Entre la halle aux légumes et la caisse d’épargne s’ouvre le boulevard Clémenceau vers le pont de Levallois, où il faut passer la Seine pour aller chez mon grand-père. Mais nous trois, on traverse toute la place pour prendre l’avenue de la liberté, en face, où il y a tous les commerçants et qui conduit à la place de la gare. Juste après la crémerie, on tourne dans la rue Gallieni qui est très longue, elle, parallèle à la voie ferrée.
Là, au coin, dans la vitrine du marchand de jouets, il y a quelquefois plusieurs trains, qui roulent à toute vitesse et se croisent dans tous les sens avec des ponts, des tunnels, des passages à niveau, et même une gare où les trains s’arrêtent le long du quai, où attendent des passagers et des porteurs, qui poussent des diables chargés de valises.
Bien sûr, on reste scotchés de longues minutes devant la vitrine quand les trains tournent et ensuite il nous reste toute la rue Gallieni pour imaginer encore une fois comment unir nos forces pour construire un circuit chez l’un d’entre nous...
Le père de Francis est d’accord sur la base d’une plateforme en contreplaqué qu’on hisse au plafond avec des poulies et des cordelettes exactement comme un séchoir à linge. Chez moi, c’est mon grand-frère qui est pour, mais sa chambre est trop petite ! Dans celle de ma sœur, il y a tout juste la place de déplier mon lit le soir et de toute façon, elle invite souvent des copines, avec qui elle s’enferme pour fumer en cachette ou faire des blagues au téléphone. Bien sûr, moi je peux rentrer en loucedé en frappant le code sur la porte, mais pour le train faut oublier ! Reste Bruno dont le pavillon dispose d’une grande buanderie en sous-sol… Mais là, c’est la guerre qui est à craindre, à cause des nombreux frères et sœurs, surtout les petits…

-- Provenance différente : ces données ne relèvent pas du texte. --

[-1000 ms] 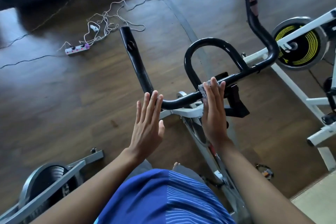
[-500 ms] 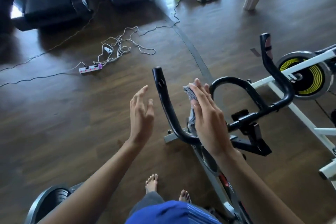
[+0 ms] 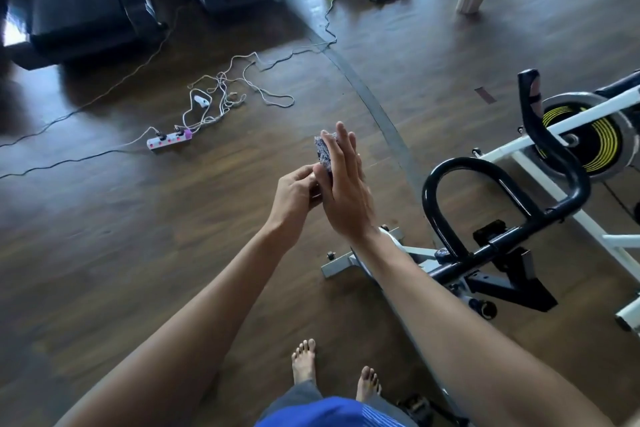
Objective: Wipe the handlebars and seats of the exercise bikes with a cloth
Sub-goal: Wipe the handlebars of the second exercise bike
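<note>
Most of the cloth (image 3: pixel 323 154) hidden behind straight fingers (image 3: pixel 343 149) of the right hand (image 3: pixel 346 198); a patterned strip shows beside them. Fingertips of the left hand (image 3: pixel 294 194) tucked behind the cloth, grip unclear. Below the fingers, the handlebar (image 3: pixel 502 245) passes under the right forearm, its end unseen.

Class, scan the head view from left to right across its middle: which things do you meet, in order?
From the left: power strip → cloth → handlebars.

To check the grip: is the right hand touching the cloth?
Touching. In the head view the cloth lies flat against the straight fingers of the right hand, with no gap visible between them.
</note>
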The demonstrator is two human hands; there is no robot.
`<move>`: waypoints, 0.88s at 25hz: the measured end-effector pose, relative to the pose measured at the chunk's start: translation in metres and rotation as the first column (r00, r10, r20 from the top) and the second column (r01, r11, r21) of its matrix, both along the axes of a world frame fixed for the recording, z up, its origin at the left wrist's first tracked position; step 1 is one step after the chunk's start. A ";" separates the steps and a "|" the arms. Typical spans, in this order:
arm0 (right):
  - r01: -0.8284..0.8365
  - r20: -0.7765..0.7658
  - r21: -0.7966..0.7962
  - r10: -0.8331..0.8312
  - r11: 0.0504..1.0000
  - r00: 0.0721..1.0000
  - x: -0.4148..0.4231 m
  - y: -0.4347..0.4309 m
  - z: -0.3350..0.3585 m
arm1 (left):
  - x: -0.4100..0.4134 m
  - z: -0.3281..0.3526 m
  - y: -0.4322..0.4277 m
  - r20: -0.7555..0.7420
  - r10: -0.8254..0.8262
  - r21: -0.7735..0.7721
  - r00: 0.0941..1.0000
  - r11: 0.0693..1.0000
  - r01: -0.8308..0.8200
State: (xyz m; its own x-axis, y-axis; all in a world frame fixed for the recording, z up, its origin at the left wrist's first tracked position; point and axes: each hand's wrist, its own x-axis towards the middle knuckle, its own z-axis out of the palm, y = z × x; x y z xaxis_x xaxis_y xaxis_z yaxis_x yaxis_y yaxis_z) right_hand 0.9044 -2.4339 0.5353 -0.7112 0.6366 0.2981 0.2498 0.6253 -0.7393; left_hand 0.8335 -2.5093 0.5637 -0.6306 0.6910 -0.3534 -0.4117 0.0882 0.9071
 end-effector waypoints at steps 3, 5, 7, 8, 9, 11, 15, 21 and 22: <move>0.017 0.051 0.020 -0.018 1.000 0.999 0.011 -0.008 -0.011 | -0.003 0.001 -0.002 0.017 -0.019 -0.018 1.000 1.000 0.020; 0.040 0.137 0.127 -0.057 0.991 0.989 0.027 -0.021 -0.019 | -0.005 0.002 -0.002 0.046 -0.026 -0.021 0.999 0.999 0.027; 0.033 0.156 0.161 -0.058 0.986 0.986 0.030 -0.028 -0.019 | -0.006 0.003 -0.002 0.060 -0.025 -0.023 0.998 0.999 0.026; 0.037 0.165 0.130 -0.058 0.991 0.985 0.026 -0.028 -0.014 | -0.006 0.003 -0.003 0.060 -0.018 -0.025 0.998 0.999 0.020; 0.036 0.186 0.115 -0.057 0.993 0.981 0.022 -0.027 -0.011 | -0.006 0.003 -0.003 0.057 -0.015 -0.026 0.998 1.000 0.017; 0.048 0.203 0.143 -0.077 0.989 0.976 0.022 -0.026 -0.011 | -0.005 0.003 -0.003 0.048 -0.019 -0.017 0.999 1.000 0.020; 0.061 0.282 0.262 -0.137 0.963 0.950 0.052 -0.044 -0.031 | 0.000 0.000 -0.003 0.041 0.012 -0.015 0.999 1.000 -0.011; 0.049 0.373 0.380 -0.201 0.924 0.906 0.088 -0.063 -0.039 | 0.024 -0.013 -0.002 -0.071 0.098 -0.002 0.993 0.995 -0.099; 0.032 0.394 0.391 -0.199 0.920 0.898 0.094 -0.067 -0.039 | 0.028 -0.017 -0.002 -0.147 0.131 -0.021 0.980 0.991 -0.136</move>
State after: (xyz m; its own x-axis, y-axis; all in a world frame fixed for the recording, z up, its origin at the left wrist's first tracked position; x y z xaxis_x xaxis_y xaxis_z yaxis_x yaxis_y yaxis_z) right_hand 0.9980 -2.5005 0.4963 -0.7491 0.6258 0.2171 0.5693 0.7758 -0.2719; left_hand 0.8618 -2.5115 0.5463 -0.7624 0.5874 -0.2715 -0.2861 0.0704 0.9556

Il y a encore beaucoup de boutiques collées les unes aux autres de chaque côté de la rue jusqu’au « Bécon Palace », où on traverse toujours pour déchiffrer les affiches, même si elles ne changent qu’une fois la semaine. Ensuite il y a quelques immeubles. Francis habite dans le premier sur le trottoir de droite et moi dans le dernier sur ce même trottoir. Après il n’y a plus que des pavillons et Bruno habite l’un des derniers de la rue sur l’autre trottoir.
Cette histoire de trottoir de droite de la rue Gallieni m’a longtemps posé des problèmes sérieux, dans la mesure où il était effectivement à droite quand on regardait vers la gare, mais à gauche quand on rentrait de l’école. Du coup, c’était un sacré casse-tête quand on me parlait de la droite ou de la gauche ailleurs… J’essayais mordicus de m’orienter par rapport à la rue Gallieni en regardant vers la gare et mes contorsions subséquentes intriguaient nombre d’adultes sans imagination.
Francis est devenu enseignant chercheur en géologie, Bruno photographe, et moi marin à mon tour. Sur les bateaux, cette histoire de trottoir s’est arrangée d’elle-même… Bâbord était d’un coté, tribord de l’autre, dans quelque sens qu’on se tournât et pas de trottoir à l’horizon de toute façon !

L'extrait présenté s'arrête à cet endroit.